James Hurley: You built this without any background in branding, retail, consumer goods, things like that. But what about financial services? You had a successful career in the city before starting the company. Did that come in handy?
Joanna Jensen: I think I was really lucky. Especially now when I see a lot of my female founders, it is understanding about a balance sheet, understanding about P& L. These things are so, so, so important. I didn't have to rely on a third party. I could do it all myself and I could understand it all myself. I think I said to my girls, if you're not sure what you want to do, go and do an accountancy course. Just go and learn how to understand the balance sheet because it's so, so, so important. Saying that, I never had a business plan.
I initially did it on the huff and I had to do a business plan halfway, which is unforgivable for someone having worked in investment banking for as long as I had. But the other thing as well, which no one really talks about, is I'm a lot older than most entrepreneurs. I started this business when I was 40. With age comes wisdom. I don't want to sound like my mother, but it really does. You understand the importance of having a commercial economic enterprise rather than a passion project.

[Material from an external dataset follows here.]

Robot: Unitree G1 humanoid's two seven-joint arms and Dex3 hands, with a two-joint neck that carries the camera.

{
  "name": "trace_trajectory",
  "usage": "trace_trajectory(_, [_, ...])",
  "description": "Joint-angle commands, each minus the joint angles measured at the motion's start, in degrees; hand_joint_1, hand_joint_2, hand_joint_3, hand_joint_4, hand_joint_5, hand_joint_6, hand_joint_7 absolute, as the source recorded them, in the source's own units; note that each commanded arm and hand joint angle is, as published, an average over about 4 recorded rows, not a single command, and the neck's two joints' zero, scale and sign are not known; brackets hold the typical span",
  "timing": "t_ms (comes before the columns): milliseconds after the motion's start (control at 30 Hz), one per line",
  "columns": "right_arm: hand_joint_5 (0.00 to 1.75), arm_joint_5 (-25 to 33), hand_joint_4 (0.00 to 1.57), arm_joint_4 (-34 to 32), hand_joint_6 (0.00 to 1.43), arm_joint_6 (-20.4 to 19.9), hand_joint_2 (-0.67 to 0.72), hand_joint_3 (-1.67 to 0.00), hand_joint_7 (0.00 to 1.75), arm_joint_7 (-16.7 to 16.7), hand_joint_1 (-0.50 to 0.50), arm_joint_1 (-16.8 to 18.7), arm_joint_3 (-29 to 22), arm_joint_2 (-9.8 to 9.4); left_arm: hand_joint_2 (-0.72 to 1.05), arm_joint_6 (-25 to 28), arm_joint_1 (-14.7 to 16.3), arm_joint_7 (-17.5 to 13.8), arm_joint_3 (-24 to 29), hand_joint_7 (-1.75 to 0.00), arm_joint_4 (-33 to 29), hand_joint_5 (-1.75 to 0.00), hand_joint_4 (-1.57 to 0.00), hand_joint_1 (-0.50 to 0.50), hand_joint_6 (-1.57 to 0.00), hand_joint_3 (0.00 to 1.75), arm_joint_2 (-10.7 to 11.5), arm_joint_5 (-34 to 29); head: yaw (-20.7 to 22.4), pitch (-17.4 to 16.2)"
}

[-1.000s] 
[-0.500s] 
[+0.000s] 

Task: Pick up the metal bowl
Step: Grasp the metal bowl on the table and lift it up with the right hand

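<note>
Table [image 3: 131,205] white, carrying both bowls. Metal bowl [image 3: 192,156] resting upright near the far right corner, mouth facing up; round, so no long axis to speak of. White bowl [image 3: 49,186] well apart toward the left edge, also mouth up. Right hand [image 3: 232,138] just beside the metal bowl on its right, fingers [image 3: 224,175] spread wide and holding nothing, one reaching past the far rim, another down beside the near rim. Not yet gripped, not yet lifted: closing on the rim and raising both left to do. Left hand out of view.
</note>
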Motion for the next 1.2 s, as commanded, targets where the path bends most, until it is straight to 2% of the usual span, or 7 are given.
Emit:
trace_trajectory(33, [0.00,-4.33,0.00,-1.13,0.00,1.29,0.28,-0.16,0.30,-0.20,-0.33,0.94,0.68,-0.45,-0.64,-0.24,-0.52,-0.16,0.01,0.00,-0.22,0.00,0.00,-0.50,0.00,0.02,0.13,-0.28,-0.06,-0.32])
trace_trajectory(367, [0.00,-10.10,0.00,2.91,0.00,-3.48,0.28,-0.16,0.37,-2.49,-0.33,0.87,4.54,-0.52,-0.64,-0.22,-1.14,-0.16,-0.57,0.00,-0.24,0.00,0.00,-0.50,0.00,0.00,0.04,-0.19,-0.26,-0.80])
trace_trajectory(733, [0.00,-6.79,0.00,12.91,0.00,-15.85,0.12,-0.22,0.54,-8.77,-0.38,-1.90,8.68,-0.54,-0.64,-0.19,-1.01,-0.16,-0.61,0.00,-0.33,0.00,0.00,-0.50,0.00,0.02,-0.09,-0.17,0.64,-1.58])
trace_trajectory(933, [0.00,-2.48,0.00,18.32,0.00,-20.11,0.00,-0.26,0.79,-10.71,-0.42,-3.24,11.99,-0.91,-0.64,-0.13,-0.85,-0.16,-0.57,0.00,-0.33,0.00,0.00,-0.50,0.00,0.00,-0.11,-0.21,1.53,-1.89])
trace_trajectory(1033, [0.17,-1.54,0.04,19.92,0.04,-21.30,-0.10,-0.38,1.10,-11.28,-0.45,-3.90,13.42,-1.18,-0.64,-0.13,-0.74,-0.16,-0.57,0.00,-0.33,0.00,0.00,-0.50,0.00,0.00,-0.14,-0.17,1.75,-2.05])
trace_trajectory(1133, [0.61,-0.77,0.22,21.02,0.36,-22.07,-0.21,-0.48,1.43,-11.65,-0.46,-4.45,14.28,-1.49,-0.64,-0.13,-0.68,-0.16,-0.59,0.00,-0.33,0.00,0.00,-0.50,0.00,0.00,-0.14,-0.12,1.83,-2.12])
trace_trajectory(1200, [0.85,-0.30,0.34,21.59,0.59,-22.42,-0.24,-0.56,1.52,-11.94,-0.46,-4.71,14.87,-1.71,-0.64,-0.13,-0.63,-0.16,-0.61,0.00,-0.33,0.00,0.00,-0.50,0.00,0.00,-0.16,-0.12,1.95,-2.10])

It's getting that balance right, and it always was a commercial enterprise for me. I did this to make some money. What I'm struggling with a bit now is pulling at the heartstrings, the fact that it's no longer mine, but it was a means to an end and it did that. I know that probably sounds really harsh, but that is what years of investment banking taught me. Yes, I'm passionate about it, and yes, I got emotional about it, but probably because I had so much at risk, so much at risk, and I would never recommend to anyone they put as much risk into their business as I did.
James Hurley: It's actually really refreshing to hear people talk in that way, Joanna, as you say about the facts that actually money is an important motivator and you do want to make money out of the business having put so much effort into it. A lot of people seem to be shy about talking about that. I've never quite been sure why, but that's right.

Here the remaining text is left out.